Gliomas are diverse neoplasms with multiple molecular subtypes. How tumor-initiating mutations relate to molecular subtypes as these tumors evolve during malignant progression remains unclear.


We used genetically engineered mouse models, histopathology, genetic lineage tracing, expression profiling, and copy number analyses to examine how genomic tumor diversity evolves during the course of malignant progression from low- to high-grade disease.


Knockout of all 3 retinoblastoma (Rb) family proteins was required to initiate low-grade tumors in adult mouse astrocytes. Mutations activating mitogen-activated protein kinase signaling, specifically KrasG12D, potentiated Rb-mediated tumorigenesis.

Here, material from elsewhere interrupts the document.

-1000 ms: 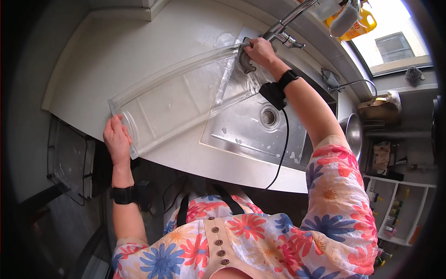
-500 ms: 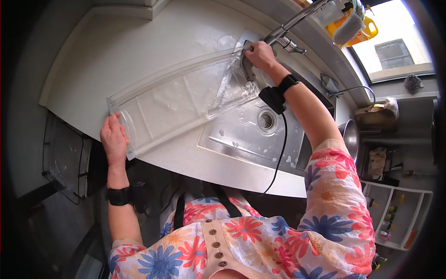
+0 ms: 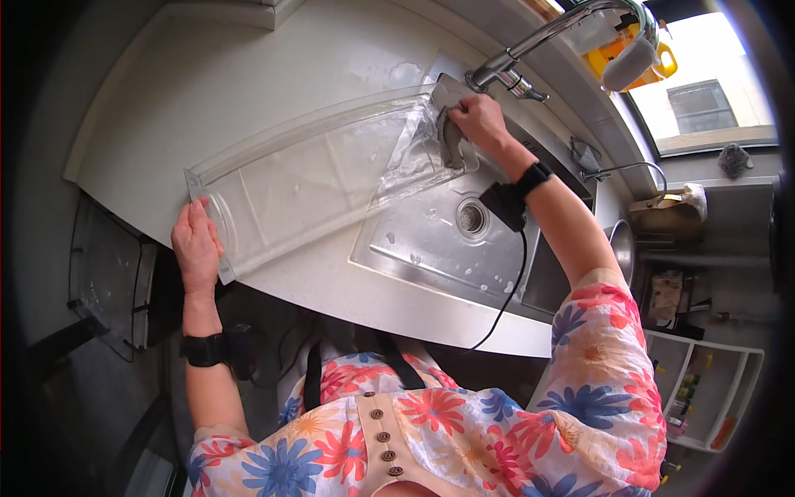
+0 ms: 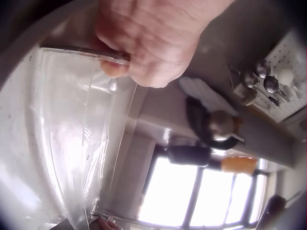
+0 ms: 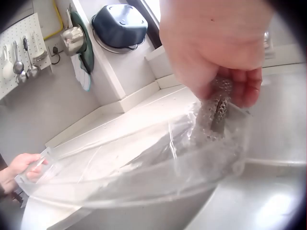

Low-grade tumors showed mutant Kras-specific transcriptome profiles but lacked copy number mutations. These tumors stochastically progressed to high-grade, in part through acquisition of copy number mutations. High-grade tumor transcriptomes were heterogeneous and consisted of 3 subtypes that mimicked human mesenchymal, proneural, and neural glioblastomas. Subtypes were confirmed in validation sets of high-grade mouse tumors initiated by different driver mutations as well as human patient-derived xenograft models and glioblastoma tumors.


These results suggest that oncogenic driver mutations influence the genomic profiles of low-grade tumors and that these, as well as progression-acquired mutations, contribute strongly to the genomic heterogeneity across high-grade tumors.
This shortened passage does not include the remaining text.